A dedicated IEEE Discovery Service Relations Manager was hired in 2014 and was appointed to the NISO Open Discovery Initiative (ODI) Standing Committee, Knowledge Base and Related Tools (KBART) Standing Committee, and the Discovery to Delivery Topic Committee (D2D). Internally, an eight-person IEEE Discovery Service Working Group was formed, drawing members from business units like Content Operations, Content Engineering, Software Development, Platform Design, Product Design, Marketing, Client Services, and Web Metrics.

The IEEE Discovery Service Working Group meets regularly to identify and troubleshoot major issues in discovery services. One of the initial issues identified is how to fill and avoid content gaps. The team hopes to:

  • Improve quality control of the content feeds and delivery processes;

  • Ensure that IEEE content in discovery service indexes and library discovery implementations is as complete as possible;

  • Become the first publisher to conform to the NISO Open Discovery Initiative (ODI) Content Provider Checklist; and

  • Make IEEE the industry leader in continuous development of industry standards.

LITERATURE REVIEW

Most papers on library discovery services have been written by librarians, focusing on individual libraries’ experiences with specific discovery service tools or on comparing several tools from user perspectives. Few studies have come from a publisher’s perspective or analyzed a publisher’s experiences with discovery services. “Discovery or Replacement? A Large-Scale Longitudinal Study of the Effect of Discovery Systems on Online Journal Usage,” reveals that usage of some publishers’ journal content may be negatively impacted by discovery services, but it does not venture to surmise what could have caused the negative impacts (Levine-Clark, Price, and John Citation2014). A white paper by Sage calls on publishers and discovery service providers to collaborate to improve the library discovery but does not identify reducing content gaps among the areas of collaboration (Somerville and Conrad Citation2014). The Breeding white paper, “The Future of Library Resource Discovery,” acknowledges content gaps in discovery services as a persistent issue and calls for some content analysis tools to help deal with the problem (Breeding Citation2015) . This case study intends to describe a publisher’s experience with discovery tools and highlights the importance of discovery content analysis tools. The study records the content gaps in the data transferring processes; analyzes the causes for these gaps; documents the collaboration process among the publisher, the vendors, and libraries to reduce these gaps; and offers best practices for publishers, vendors, and libraries.

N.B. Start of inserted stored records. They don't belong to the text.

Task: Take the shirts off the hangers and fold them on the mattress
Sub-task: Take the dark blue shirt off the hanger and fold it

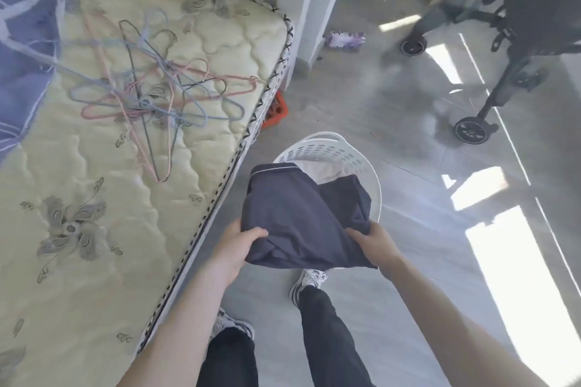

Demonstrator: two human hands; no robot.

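You hold the soft dark navy cloth shirt with white-piped collar (pixel 298 217) loosely folded, off the quilted cream mattress (pixel 94 229), above the white perforated plastic laundry basket (pixel 342 151). Your left hand (pixel 239 245) pinches its near left edge, thumb on top, fingers curled beneath; your right hand (pixel 374 243) bunches the near right corner. It looks light and limp, so it will probably sag. Grip both edges and keep the fold taut.
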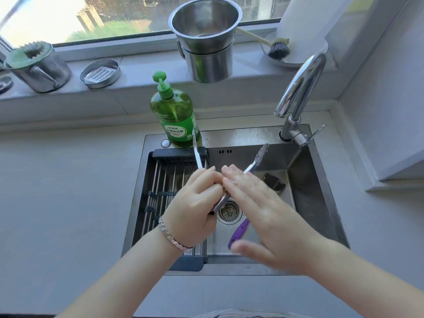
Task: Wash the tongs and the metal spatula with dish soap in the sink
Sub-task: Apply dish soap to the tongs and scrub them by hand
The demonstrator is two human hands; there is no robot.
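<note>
Tongs steel, splayed, left hand gripping

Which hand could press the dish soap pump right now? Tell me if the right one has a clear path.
Probably yes. The right hand is open and flat over the sink, holding nothing, and only the spread tongs stand between it and the dish soap. The left hand is gripping those.

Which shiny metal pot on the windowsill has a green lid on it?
The metal container at the far left of the windowsill, with a handle. The tall stacked buckets in the middle are open on top, and the small round tin holds a grater.
</note>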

RESEARCH DESIGN AND METHODOLOGY

This study compares the number of IEEE documents in the IEEE Xplore platform, in the content feeds IEEE delivered to the discovery service providers, in the selected discovery service base indexes, and in some libraries’ discovery service interfaces, at a given time period, in order to identify the content gaps among these four types of mechanisms and analyze the causes of the content gaps (). There are several assumptions to this study.

FIGURE 1 Publisher Content Transfer Process.

FIGURE 1 Publisher Content Transfer Process.

First, content gaps can occur at any stage. They can occur from content published to the publisher platform to content delivered to discovery service vendors through the FTP process; from the content received by the discovery service providers to the content actually indexed in the discovery tools; or from the discovery base index to the library discovery interfaces, configured by each of the libraries.

Second, the lack of discovery service content coverage analysis tools makes it difficult to quantify the content gaps. Currently, there are no coverage analysis tools to retrieve the most accurate number of records. Between October 2014 and February 2015, IEEE relied on ballpark numbers provided by discovery service providers. From April 2015, IEEE started developing search algorithms for each of the discovery indexes with input from the discovery service providers.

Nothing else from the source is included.